Jun 06, 2013

Survey Shows Strong Chinese Interest in Water Reuse

Results indicate that people in China are more concerned with water quality and availability

GE Survey Water Reuse China

GE announced the results of a consumer water reuse survey. Based on 3,000 online interviews, the water reuse survey was conducted by GE in partnership with StrategyOne and examined consumer attitudes in three countries: China, Singapore and the U.S. The survey provides a comprehensive view of how residents of each country view water reuse and their willingness to support the protection and recycling of water.

The findings indicate that Chinese residents are the most supportive of water reuse, compared to their counterparts in the U.S. and Singapore, and demonstrated the highest knowledge about water infrastructure issues.

“Population growth, rapid industrialization and accelerated urbanization are driving the need for water reuse,” said Heiner Markhoff, president and CEO — water and process technologies for GE Power & Water. “The survey, which we developed to get a better understanding of the awareness [of] water reuse issues, revealed much stronger support for water recycling than we expected. The survey results show that the vast majority of Chinese understand the value of water reuse.”

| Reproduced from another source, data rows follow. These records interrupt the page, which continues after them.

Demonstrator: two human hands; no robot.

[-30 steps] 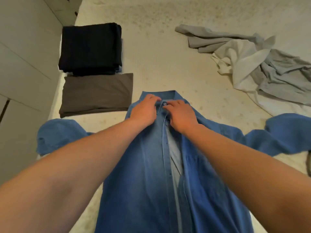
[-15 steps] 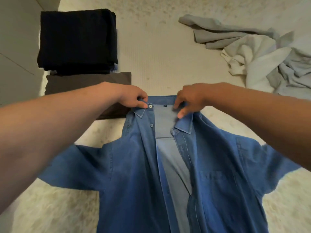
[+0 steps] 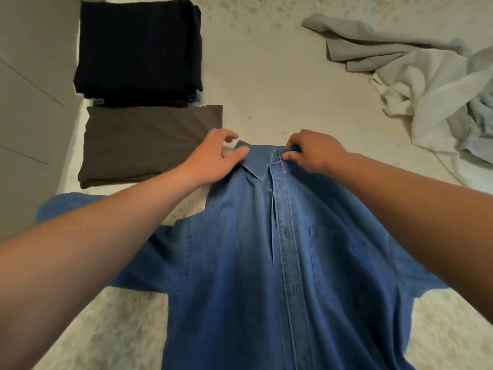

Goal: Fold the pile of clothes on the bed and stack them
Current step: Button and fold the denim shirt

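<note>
A person's two hands work the collar of a blue denim shirt (image 3: 280, 263) spread front-up on a pale bed (image 3: 266, 84), its long axis running from the collar at the far end straight back toward the wearer of the camera, with the placket down the middle and one short sleeve splayed to each side. The left hand (image 3: 213, 158) rests at the left collar wing, thumb laid on the cloth and fingers loosely spread beyond the collar's edge, touching rather than gripping; the right hand (image 3: 312, 153) has its fingers curled and its thumb and forefinger pinching the right collar wing just beside the top button. Both hands sit at the shirt's far end, about equally close to the collar, so the body of the garment lies wholly on the near side of the grip, and any smoothing or folding looks set to run along that near-far line. At far left sit two folded lots: a dark stack of folded clothes (image 3: 138, 49) and, just nearer and touching it, one folded grey-brown garment (image 3: 149, 145). At far right, well apart, one loose heap of grey and white clothes (image 3: 426, 84) remains unfolded; its pieces cannot be counted.
</note>
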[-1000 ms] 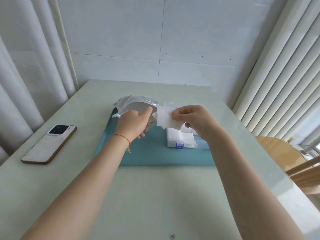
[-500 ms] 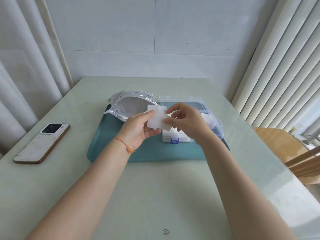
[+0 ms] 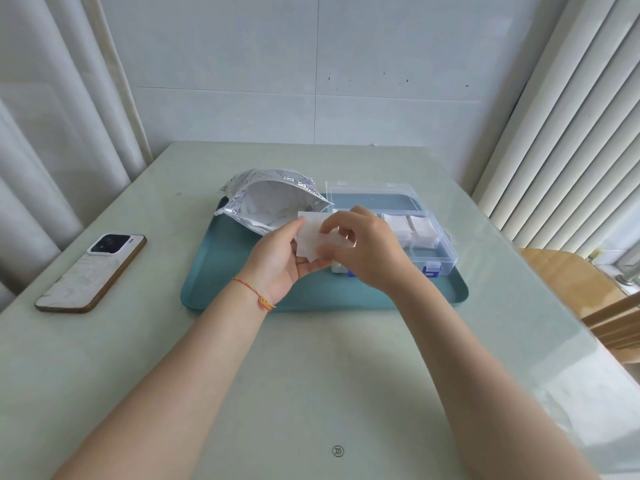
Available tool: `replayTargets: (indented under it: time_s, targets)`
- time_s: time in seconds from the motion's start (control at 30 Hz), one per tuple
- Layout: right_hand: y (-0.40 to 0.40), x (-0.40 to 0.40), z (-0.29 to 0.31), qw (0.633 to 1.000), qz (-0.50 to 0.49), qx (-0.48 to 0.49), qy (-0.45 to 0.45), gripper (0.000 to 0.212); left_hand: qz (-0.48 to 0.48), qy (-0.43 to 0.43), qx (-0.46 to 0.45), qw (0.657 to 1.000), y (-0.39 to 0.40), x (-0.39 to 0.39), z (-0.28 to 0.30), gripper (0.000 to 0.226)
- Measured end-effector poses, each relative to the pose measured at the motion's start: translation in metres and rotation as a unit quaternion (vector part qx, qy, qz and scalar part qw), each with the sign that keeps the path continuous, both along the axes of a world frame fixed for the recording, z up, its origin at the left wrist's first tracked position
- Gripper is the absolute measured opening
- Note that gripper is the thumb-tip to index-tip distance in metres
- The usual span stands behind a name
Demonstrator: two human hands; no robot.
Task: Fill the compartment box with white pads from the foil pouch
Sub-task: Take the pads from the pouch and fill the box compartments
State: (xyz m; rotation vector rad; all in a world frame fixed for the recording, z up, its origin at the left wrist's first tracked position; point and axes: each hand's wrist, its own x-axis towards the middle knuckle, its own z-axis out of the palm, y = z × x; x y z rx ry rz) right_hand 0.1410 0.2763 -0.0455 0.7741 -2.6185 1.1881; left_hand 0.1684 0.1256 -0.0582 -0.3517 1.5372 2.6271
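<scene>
A silver foil pouch (image 3: 266, 199) lies open on the far left of a teal tray (image 3: 221, 271), white pads showing inside. To its right stands a clear compartment box (image 3: 441, 252) with its lid open; white pads (image 3: 412, 228) fill its right compartments. Above the tray's middle, both hands hold one thin white pad (image 3: 311, 237). My left hand (image 3: 280, 261) grips its left edge between thumb and fingers. My right hand (image 3: 363, 251) pinches its right side and hides the box's left part.
A phone (image 3: 91, 271) lies face down on the pale green table (image 3: 311, 375), left of the tray. Curtains hang at the left, vertical blinds at the right. A wooden chair (image 3: 588, 296) stands past the table's right edge. A tiled wall closes the back.
My left hand has let go of the pouch and taken the pad's left edge. Both hands have drawn the pad toward me, away from the pouch mouth.
</scene>
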Motion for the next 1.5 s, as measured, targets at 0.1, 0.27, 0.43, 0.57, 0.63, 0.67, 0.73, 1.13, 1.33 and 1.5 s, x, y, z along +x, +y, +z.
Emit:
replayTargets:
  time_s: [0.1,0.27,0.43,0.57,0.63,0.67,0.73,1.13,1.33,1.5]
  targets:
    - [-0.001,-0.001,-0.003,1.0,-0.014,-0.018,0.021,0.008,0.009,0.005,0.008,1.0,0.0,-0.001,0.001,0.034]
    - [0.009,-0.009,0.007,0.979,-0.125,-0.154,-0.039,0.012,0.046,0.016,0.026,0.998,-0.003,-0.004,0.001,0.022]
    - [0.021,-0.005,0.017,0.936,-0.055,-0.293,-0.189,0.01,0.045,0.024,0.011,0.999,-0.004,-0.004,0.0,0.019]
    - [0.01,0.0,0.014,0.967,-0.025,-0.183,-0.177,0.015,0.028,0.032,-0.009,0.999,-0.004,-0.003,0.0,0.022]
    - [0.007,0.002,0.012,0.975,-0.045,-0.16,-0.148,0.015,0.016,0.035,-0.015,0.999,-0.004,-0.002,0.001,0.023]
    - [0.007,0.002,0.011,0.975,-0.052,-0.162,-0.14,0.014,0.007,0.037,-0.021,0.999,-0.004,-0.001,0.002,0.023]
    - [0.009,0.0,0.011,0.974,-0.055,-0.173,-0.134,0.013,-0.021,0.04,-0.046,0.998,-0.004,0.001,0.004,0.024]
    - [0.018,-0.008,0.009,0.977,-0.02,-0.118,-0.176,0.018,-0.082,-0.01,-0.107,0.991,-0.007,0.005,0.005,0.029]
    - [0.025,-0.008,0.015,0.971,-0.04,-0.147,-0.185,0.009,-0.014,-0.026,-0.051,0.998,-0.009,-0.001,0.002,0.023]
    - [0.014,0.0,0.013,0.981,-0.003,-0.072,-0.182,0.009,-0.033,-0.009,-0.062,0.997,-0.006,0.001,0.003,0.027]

The GE water reuse survey indicates that approximately nine out of 10 Chinese residents are concerned with the water quality and the availability of clean water for future generations. Although large industries, agriculture, corporations, utilities and power companies were seen as most responsible for contributing an “extreme amount” or “quite a bit” to the region’s water scarcity, Chinese people feel that it is important for all entities to take initiatives and responsibility to protect water resources. Approximately 90% of Chinese survey participants show a favorable attitude toward entities that choose to protect water resources or use recycled water. While the same trend was observed by those responding to the survey in Singapore, Americans did not show as strong a favorable view.

The majority of Chinese people agreed that protection of water resources (95%) and water scarcity (87%) are national issues and only 61% and 45%, respectively, view these as local issues. In line with these trends, the Chinese residents expect the national government to take the lead to resolve water scarcity issues and regard the decisions to protect the water resources as a top priority for the government.

“China’s per-capita water resources represent only one-quarter of the world average. With rapid urbanization and industrialization, China will face increasing water challenges,” said Liping Lin, marketing director, greater China — water and process technologies for GE Power & Water. “Thus, as mandated in China’s 12th Five Year plan, the government is taking multiple, proactive measures to conserve water, recycle water and reduce pollution in order to build a sustainable, water-saving society.”

China also ranks the highest, as compared to Singapore and the U.S., in understanding the connection between water and energy; as many as 93% of the Chinese people surveyed understand that water delivery is dependent on energy and that water is needed to generate energy. Similarly, Chinese residents believe that smart water management can help to more efficiently create and use energy, which will have a positive impact on the cost of the energy.